When both tribes mingled in the dance, the ground trembled
with the heaviness of their steps, and the air resounded with
their wild cries. Every one appeared in high spirits, and the
group of nearly naked figures, viewed by the light of the
blazing fires, all moving in hideous harmony, formed a perfect
display of a festival amongst the lowest barbarians. In
Tierra del Fuego, we have beheld many curious scenes in
savage life, but never, I think, one where the natives were
in such high spirits, and so perfectly at their ease. After
the dancing was over, the whole party formed a great circle
on the ground, and the boiled rice and sugar was distributed,
to the delight of all.
After several tedious delays from clouded weather, on the
14th of March, we gladly stood out of King George's Sound
on our course to Keeling Island. Farewell, Australia! you
are a rising child, and doubtless some day will reign a great
princess in the South: but you are too great and ambitious
for affection, yet not great enough for respect. I leave your
shores without sorrow or regret.
[1] It is remarkable how the same disease is modified in
different climates. At the little island of St. Helena the
introduction of scarlet fever is dreaded as a plague. In some
countries, foreigners and natives are as differently affected by
certain contagious disorders as if they had been different
animals; of which fact some instances have occurred in Chile;
and, according to Humboldt, in Mexico (Polit. Essay, New Spain,
vol. iv.).
[2] Narrative of Missionary Enterprise, p. 282.

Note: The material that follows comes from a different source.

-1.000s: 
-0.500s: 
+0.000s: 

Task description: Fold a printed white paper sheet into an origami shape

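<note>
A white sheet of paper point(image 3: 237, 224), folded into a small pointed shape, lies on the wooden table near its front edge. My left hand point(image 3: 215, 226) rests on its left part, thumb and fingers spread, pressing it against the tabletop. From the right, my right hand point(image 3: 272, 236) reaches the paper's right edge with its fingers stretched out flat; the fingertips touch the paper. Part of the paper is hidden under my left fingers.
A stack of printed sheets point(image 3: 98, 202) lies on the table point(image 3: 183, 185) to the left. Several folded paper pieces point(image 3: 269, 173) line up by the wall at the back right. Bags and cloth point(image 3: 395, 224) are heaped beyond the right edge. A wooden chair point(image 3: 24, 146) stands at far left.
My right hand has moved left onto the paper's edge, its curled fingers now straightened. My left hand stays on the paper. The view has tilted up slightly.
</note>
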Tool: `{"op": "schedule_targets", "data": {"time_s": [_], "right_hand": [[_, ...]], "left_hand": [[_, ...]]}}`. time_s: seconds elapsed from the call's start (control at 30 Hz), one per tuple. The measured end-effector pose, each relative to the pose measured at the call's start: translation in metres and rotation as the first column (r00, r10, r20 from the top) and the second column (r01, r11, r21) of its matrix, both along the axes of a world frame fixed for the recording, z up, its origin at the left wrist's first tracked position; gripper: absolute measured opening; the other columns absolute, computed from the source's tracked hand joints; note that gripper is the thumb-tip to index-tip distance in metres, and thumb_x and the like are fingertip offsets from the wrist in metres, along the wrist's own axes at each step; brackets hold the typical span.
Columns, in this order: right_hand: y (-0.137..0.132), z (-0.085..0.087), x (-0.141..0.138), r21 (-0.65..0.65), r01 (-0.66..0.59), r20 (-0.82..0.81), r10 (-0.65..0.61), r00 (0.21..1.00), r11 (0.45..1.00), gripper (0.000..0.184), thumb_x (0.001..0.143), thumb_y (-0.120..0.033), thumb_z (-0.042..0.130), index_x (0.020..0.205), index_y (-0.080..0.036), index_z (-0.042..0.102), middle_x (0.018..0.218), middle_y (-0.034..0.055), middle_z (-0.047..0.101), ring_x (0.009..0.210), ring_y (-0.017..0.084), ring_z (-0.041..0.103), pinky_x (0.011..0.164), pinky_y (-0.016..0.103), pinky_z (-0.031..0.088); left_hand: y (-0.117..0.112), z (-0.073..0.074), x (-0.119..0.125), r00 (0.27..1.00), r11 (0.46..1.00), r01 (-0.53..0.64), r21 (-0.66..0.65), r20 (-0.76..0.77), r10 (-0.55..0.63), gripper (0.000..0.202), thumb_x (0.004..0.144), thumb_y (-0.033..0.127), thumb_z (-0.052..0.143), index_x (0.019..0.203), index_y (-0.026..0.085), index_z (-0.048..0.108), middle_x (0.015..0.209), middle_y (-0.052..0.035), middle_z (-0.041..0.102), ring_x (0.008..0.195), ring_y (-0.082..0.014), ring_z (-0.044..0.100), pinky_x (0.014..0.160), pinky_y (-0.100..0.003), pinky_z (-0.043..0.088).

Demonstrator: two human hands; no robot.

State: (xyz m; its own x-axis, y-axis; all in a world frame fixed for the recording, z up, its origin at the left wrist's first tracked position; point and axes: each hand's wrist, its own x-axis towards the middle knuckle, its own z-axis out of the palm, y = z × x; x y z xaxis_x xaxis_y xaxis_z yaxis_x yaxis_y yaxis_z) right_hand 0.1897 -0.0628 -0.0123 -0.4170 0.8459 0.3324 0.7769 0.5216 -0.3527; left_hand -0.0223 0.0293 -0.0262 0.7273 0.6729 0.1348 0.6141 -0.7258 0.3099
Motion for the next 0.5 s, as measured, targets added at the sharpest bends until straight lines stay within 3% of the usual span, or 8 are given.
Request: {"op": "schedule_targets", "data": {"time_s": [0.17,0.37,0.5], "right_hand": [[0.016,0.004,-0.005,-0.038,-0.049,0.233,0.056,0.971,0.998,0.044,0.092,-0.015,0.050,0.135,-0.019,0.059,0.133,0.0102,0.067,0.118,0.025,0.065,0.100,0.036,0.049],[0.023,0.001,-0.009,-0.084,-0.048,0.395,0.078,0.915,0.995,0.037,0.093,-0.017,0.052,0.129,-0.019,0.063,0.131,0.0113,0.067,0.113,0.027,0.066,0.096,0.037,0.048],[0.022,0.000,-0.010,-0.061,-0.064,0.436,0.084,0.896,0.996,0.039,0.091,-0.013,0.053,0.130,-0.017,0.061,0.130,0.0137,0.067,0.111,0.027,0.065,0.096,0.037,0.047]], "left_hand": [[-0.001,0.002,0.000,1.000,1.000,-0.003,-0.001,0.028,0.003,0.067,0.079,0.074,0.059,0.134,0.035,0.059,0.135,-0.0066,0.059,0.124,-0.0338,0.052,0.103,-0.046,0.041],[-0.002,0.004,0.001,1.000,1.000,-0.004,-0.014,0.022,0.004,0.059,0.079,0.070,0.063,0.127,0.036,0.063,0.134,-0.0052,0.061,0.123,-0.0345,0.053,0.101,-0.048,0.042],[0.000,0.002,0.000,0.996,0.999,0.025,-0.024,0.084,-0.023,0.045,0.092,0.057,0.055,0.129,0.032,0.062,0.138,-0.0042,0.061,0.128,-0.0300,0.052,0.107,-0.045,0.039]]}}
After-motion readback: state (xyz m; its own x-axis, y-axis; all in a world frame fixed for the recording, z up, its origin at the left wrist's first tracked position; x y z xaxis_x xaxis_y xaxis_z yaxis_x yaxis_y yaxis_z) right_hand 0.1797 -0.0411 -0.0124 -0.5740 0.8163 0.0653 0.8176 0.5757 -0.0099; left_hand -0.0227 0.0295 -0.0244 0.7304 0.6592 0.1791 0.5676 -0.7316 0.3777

[3] Captain Beechey (chap. iv., vol. i.) states that the
inhabitants of Pitcairn Island are firmly convinced that after
the arrival of every ship they suffer cutaneous and other
disorders. Captain Beechey attributes this to the change of diet
during the time of the visit. Dr. Macculloch (Western Isles,
vol. ii. p. 32) says: "It is asserted, that on the arrival of a
stranger (at St. Kilda) all the inhabitants, in the common
phraseology, catch a cold." Dr. Macculloch considers the whole
case, although often previously affirmed, as ludicrous. He adds,
however, that "the question was put by us to the inhabitants who
unanimously agreed in the story." In Vancouver's Voyage, there
is a somewhat similar statement with respect to Otaheite. Dr.
Dieffenbach, in a note to his translation of the Journal, states
that the same fact is universally believed by the inhabitants of
the Chatham Islands, and in parts of New Zealand. It is
impossible that such a belief should have become universal in
the northern hemisphere, at the Antipodes, and in the Pacific,
without some good foundation. Humboldt (Polit. Essay on King of
New Spain, vol. iv.) says, that the great epidemics of Panama
and Callao are "marked" by the arrival of ships from Chile,
because the people from that temperate region, first experience
the fatal effects of the torrid zones.